● **MATERIAL TO PROCESS**
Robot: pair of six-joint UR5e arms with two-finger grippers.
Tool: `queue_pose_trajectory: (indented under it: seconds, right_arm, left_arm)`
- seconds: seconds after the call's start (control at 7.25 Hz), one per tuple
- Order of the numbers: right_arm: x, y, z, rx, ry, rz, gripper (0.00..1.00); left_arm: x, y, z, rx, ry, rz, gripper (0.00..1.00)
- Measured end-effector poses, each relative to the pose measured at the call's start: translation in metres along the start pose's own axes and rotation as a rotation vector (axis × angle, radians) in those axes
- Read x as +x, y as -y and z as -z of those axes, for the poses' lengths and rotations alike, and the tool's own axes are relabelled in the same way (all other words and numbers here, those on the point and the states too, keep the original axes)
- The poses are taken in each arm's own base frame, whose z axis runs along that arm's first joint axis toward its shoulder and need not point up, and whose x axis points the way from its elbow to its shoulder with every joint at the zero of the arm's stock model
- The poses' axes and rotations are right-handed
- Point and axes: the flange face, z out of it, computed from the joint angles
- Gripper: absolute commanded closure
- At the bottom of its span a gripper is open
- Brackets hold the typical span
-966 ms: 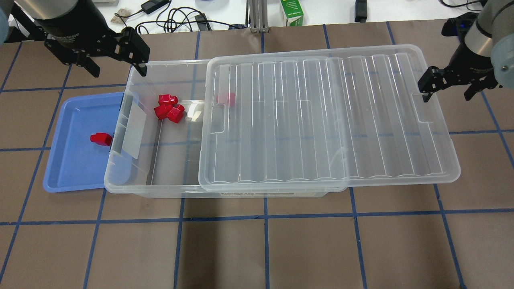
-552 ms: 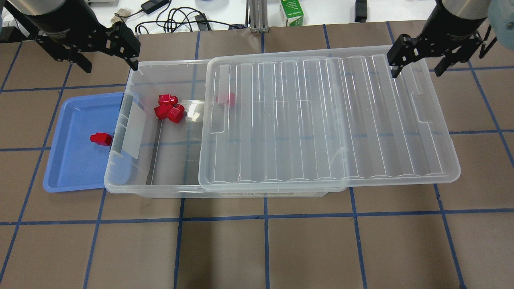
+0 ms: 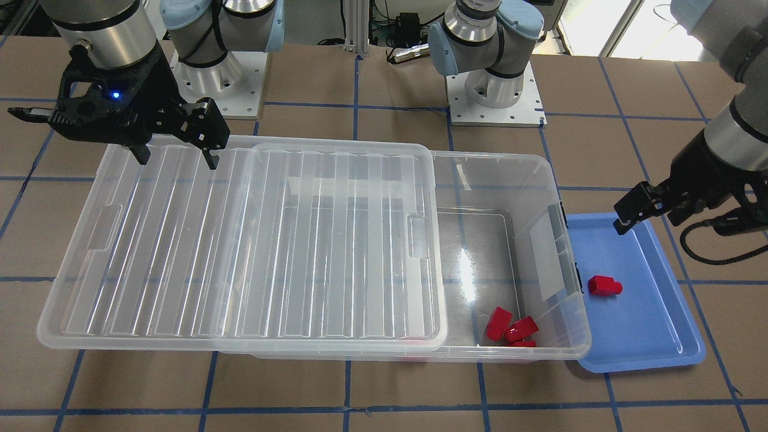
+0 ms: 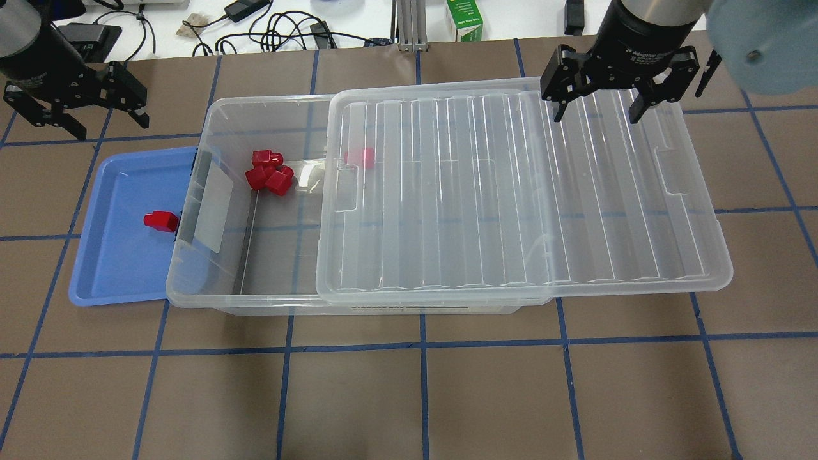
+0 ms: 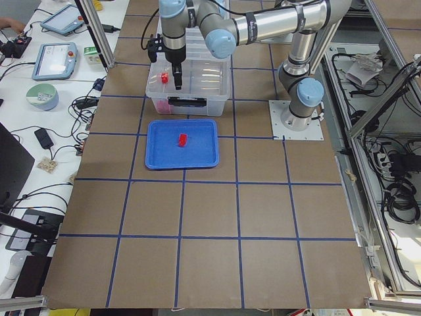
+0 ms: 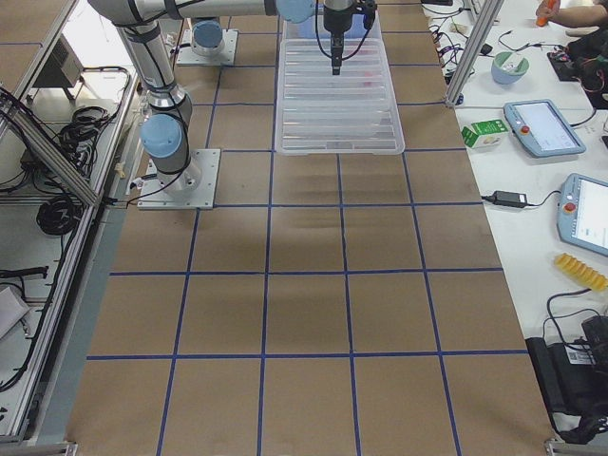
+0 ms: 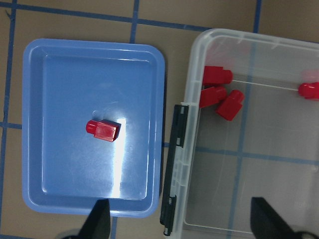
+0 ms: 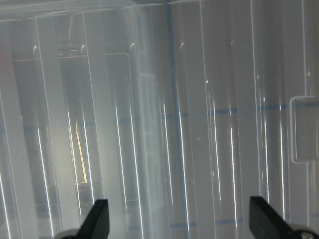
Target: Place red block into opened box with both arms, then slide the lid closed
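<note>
Moved leftward since before, left gripper (image 4: 112,128) is seen upper left, right gripper (image 4: 596,118) over lid (image 4: 511,191); both are spread, empty. One red block (image 4: 160,221) is kept in tray (image 4: 115,271); four blocks (image 4: 268,174) in box (image 4: 185,298).

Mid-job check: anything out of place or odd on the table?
Nothing spilled or damaged. The lid overhangs the box at the end opposite the blue tray, where one red block lies outside the box.
</note>
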Motion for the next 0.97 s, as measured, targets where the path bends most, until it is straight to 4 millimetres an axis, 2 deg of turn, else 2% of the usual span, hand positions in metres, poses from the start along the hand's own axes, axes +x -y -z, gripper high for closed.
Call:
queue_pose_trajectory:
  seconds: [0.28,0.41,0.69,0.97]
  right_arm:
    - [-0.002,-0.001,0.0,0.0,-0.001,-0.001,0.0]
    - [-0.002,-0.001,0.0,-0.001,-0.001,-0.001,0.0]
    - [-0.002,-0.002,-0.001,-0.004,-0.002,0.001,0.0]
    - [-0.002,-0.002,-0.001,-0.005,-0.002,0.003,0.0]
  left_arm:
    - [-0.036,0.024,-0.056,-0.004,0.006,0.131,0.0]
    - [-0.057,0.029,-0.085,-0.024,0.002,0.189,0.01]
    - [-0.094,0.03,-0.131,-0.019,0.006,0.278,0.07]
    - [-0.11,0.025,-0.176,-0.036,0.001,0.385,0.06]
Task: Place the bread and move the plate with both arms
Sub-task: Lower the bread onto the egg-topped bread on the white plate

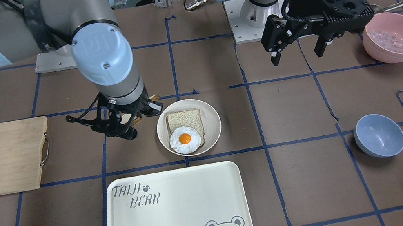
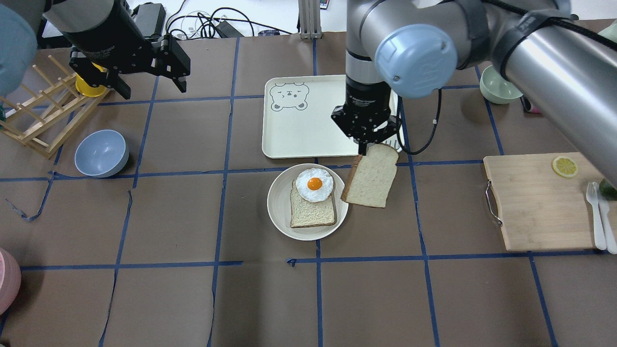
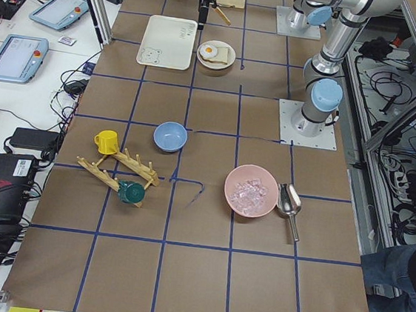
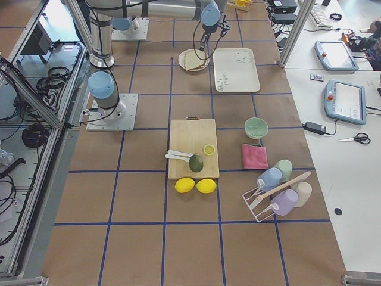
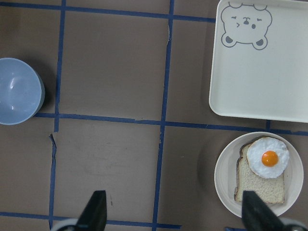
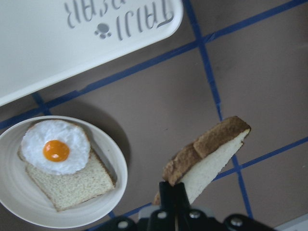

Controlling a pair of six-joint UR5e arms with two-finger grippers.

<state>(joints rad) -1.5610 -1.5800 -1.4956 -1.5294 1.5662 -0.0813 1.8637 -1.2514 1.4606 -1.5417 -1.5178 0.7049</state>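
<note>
My right gripper (image 2: 367, 144) is shut on the rounded top end of the bread (image 2: 370, 176), a beige slice with a dark crust. The slice hangs tilted above the table, just right of the plate (image 2: 279, 212). In the right wrist view the bread (image 6: 207, 163) sticks out from the shut fingertips (image 6: 174, 192), beside the plate (image 6: 14, 202). The round cream plate bears a paler slice (image 2: 312, 212) with a fried egg (image 2: 314, 184). My left gripper (image 2: 150, 87) is open and empty, high over the far left of the table; it also shows in the left wrist view (image 5: 175, 216).
The cream bear tray (image 2: 299, 135) lies just beyond the plate. A blue bowl (image 2: 101, 153) and a wooden rack (image 2: 43, 115) stand at the left. A cutting board (image 2: 535, 207) with a lemon slice and cutlery lies at the right. A pink bowl (image 1: 394, 36) sits near the left gripper.
</note>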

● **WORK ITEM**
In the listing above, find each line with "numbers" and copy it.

● **EXPECTED OUTPUT**
- Order of the numbers: right_arm: x, y, z, rx, ry, rz, gripper (0.00..1.00); left_arm: x, y, z, rx, ry, rz, gripper (0.00..1.00)
- Read x as +x, y as -y and z as -z of those axes, for the poses' lengths and rotations alike, and the tool's own axes are relabelled in the same way (all other words and numbers here, those on the point and the states too, keep the original axes)

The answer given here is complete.